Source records
● ● ● ● ● ● ●

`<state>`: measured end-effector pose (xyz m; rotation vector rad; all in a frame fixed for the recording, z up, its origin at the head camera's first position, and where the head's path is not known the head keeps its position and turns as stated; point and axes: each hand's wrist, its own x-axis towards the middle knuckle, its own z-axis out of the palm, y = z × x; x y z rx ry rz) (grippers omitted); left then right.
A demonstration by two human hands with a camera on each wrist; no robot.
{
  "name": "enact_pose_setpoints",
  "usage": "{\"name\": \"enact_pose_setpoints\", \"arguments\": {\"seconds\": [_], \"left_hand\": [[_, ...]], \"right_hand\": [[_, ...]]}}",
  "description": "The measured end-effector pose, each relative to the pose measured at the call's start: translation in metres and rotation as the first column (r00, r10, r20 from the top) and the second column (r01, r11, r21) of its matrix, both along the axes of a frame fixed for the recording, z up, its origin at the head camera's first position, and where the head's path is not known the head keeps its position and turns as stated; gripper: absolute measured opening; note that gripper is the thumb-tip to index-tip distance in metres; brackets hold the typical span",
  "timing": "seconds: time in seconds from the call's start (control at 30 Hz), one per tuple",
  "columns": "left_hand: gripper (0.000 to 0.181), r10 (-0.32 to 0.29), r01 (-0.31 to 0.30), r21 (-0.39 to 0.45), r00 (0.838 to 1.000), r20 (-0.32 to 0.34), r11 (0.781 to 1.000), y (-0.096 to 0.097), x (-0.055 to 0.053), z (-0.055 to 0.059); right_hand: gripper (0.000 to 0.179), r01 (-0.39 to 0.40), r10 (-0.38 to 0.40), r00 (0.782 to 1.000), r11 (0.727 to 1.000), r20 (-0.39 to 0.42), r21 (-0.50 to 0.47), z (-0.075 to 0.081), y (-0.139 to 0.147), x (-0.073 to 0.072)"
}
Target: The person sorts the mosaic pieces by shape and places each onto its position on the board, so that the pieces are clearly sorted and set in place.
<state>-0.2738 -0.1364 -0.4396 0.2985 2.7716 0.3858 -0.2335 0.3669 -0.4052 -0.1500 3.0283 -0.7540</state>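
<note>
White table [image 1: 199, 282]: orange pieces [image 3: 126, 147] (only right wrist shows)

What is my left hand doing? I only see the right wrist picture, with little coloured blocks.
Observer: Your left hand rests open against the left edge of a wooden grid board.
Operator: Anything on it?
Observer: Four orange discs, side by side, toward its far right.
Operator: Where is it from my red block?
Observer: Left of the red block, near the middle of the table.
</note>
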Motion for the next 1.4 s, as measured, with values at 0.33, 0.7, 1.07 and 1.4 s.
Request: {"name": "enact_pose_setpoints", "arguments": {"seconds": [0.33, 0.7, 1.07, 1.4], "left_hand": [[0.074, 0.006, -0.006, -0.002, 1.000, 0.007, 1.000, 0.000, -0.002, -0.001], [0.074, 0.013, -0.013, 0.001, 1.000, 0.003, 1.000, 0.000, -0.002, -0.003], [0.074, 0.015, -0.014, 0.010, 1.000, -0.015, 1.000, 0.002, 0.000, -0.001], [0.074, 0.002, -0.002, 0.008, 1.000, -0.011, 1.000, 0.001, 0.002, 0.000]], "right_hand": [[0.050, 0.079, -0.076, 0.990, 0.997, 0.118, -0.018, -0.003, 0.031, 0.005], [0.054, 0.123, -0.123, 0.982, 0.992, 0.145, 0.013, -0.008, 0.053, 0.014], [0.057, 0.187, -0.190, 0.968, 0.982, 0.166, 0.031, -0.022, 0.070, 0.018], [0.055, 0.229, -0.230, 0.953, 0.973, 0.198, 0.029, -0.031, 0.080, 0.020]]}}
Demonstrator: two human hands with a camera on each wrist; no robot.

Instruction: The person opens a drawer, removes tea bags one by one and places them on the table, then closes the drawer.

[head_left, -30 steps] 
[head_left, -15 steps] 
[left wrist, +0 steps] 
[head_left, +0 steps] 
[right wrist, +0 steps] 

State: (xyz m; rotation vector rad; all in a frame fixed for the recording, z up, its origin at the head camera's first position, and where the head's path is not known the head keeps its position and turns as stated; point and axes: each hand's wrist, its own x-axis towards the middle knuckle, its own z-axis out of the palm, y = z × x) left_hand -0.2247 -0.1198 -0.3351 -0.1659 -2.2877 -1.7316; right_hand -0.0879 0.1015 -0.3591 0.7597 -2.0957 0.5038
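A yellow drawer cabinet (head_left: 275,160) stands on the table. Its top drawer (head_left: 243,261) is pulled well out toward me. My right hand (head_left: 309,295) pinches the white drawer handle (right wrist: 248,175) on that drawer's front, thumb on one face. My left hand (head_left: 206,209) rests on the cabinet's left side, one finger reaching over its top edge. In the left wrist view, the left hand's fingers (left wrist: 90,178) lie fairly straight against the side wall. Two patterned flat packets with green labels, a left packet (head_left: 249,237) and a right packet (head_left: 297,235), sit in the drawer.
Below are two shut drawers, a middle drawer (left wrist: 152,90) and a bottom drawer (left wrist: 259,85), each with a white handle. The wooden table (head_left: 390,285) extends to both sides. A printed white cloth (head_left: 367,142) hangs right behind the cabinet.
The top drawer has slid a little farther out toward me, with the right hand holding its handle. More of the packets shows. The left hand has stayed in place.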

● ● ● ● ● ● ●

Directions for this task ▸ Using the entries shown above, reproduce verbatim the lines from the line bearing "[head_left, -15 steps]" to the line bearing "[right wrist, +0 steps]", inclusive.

Expected output ▸
[head_left, -15 steps] 
[left wrist, +0 steps] 
[head_left, +0 steps] 
[right wrist, +0 steps] 

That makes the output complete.